The main idea of this kind of robots (inverted pendulum) is to measure the tilt angle in order to drive the wheels just below the mass. The higher the center of gravity, the easier balancing will be. Why do we need both an accelerometer and a gyro?

– The acclerometer senses not only the gravity (tilt) but the acceleration forces on its axis. So it would be useful if it was static (no acceleration due to movement).

– The gyro outputs angular velocity (degrees per second) and it’s not sensitive to acceleration. In order to get the angular position we have to integrate this signal. However this will drift over the time and the estimated tilt angle wouldn’t be accurate after some seconds.

The ‘trick’ is to take out the best of each sensor: the long-term information from the accelerometer and the short-term response from the gyro sensor.
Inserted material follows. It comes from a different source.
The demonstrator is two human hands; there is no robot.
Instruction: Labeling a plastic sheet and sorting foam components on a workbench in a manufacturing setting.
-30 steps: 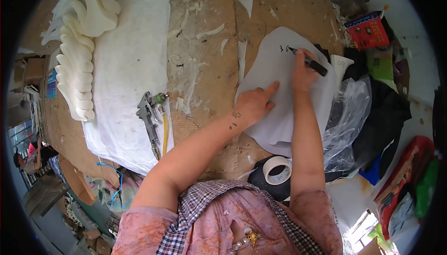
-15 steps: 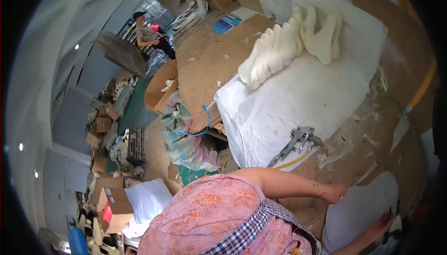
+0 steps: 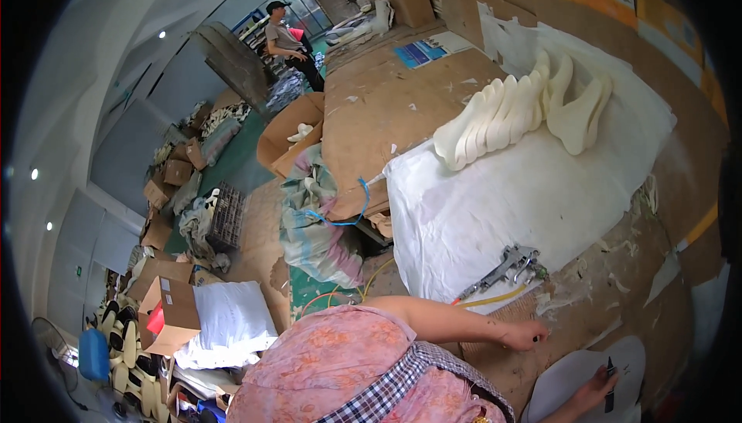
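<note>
A white sheet with a rounded outline lies at the lower right of the worktable, with a few small dark marks near its upper right. My right hand is over this sheet, its fingers closed round a black marker pen held roughly upright. My left hand is closed just beyond the sheet's upper left edge, above the brown board; a small dark bit shows at its fingers, too small to name. A metal spray gun with a yellow hose lies beyond my left forearm on a white cloth-like cover.
A row of cream foot-shaped pieces stands on the cover's far part. Dried scraps litter the table at right. A woven sack and an open carton stand at the table's left edge. Farther off stands another person.
My left hand has drawn back leftward from the white sheet's edge. My right hand still holds the marker over the sheet. The whole view has shifted, so the table appears farther right.
</note>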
One way to do this is using a ‘black-box’ known as Kalman Filter (if you are brave enough, have a look at the theory; I’m not :)) which mixes up both signals predicting the actual tilt angle.
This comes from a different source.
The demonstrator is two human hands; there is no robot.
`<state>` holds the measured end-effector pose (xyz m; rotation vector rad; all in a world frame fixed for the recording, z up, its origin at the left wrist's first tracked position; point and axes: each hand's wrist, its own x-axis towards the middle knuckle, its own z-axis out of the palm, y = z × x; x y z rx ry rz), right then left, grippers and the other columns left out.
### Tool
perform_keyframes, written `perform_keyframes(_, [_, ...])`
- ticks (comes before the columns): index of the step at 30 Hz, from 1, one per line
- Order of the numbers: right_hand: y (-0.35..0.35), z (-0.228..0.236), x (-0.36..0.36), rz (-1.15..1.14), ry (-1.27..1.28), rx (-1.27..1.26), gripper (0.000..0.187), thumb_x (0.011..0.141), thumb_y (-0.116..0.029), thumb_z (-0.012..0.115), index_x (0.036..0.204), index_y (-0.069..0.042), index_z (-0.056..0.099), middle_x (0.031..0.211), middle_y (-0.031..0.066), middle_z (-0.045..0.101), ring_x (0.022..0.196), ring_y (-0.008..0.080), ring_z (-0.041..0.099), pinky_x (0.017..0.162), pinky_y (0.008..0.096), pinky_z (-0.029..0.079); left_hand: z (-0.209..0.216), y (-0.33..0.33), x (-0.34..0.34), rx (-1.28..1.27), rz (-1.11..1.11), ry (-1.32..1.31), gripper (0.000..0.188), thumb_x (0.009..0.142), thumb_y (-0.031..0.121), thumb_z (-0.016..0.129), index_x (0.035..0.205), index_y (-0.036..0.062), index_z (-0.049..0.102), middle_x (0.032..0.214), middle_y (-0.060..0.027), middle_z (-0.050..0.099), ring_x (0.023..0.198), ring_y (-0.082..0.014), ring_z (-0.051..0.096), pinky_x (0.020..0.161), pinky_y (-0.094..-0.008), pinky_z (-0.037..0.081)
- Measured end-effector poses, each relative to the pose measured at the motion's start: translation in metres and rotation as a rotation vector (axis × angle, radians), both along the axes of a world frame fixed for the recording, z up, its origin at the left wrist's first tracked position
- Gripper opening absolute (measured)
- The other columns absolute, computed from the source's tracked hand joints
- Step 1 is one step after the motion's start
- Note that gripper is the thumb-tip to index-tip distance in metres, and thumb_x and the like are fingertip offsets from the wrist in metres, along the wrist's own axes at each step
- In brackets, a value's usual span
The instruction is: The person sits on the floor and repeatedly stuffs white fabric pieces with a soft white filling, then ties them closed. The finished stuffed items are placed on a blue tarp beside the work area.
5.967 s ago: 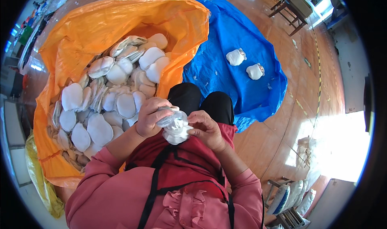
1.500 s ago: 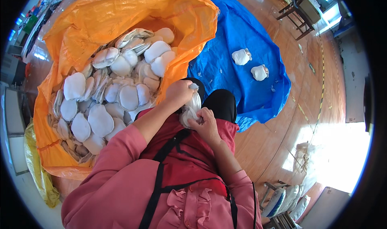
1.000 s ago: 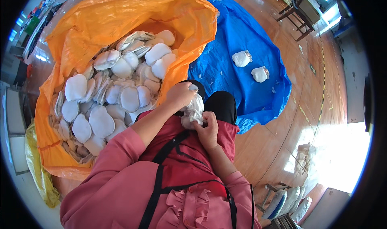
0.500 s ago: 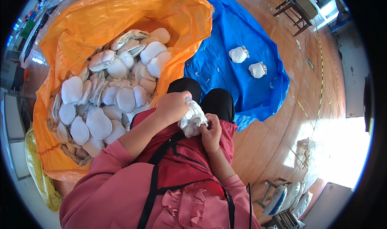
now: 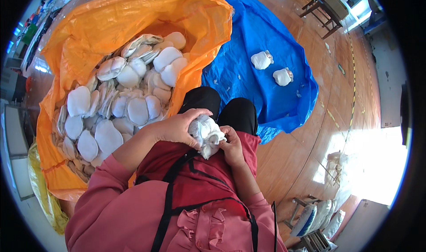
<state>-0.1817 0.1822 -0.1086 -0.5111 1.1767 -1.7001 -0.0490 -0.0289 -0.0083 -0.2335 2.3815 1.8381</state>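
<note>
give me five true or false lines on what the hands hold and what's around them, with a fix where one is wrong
1. The left hand and the right hand are both on one white bundle. True.
2. The open orange sack lies to the left of the blue sheet. True.
3. Five bundles lie on the blue sheet. False: two wrapped bundles lie there.
4. The orange sack holds a pile of green bottles. False: it holds a heap of pale, flat, rounded pads.
5. A wooden chair stands toward the upper right of the picture. True.
</note>
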Motion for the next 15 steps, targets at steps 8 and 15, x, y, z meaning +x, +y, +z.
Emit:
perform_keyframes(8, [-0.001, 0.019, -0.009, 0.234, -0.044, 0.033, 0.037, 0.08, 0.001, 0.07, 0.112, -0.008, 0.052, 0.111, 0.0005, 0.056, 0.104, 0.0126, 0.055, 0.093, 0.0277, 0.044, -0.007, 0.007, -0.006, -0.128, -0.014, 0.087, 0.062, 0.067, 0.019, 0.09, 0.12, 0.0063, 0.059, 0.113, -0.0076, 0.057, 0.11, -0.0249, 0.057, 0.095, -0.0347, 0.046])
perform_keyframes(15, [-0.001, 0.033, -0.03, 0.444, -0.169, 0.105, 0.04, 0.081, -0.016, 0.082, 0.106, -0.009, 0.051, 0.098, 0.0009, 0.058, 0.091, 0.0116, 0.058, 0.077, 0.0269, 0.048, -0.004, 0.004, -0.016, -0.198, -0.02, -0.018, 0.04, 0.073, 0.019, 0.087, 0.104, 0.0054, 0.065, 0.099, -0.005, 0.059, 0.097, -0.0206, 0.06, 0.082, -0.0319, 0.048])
I got some source code of this filter from rotomotion (http://scratchpad.wikia.com/wiki/RotomotionCode) and pushed it directly onto my microcontroller. The sensors are sampled at 50Hz and fed to the KF at the same rate. In the next plot you can see the raw tilt angle (atan2(raw_accy, raw_accx)), the integral of the gyro sensor (using the trapezoidal rule) and the output of the Kalman Filter.

Kalman Filter

As you can see, the raw tilt angle is a little bit noisy while the gyro integration is very clean. Also, there’s a lot of drift in this signal but magically the KF manages to estimate the angle very accuratelly and free of noise.

Now it’s time to try the filter with stronger movements and vibrations before feeding its output to the PID which will – hopefully – make the robot balance 🙂

I ‘ll post more on this soon!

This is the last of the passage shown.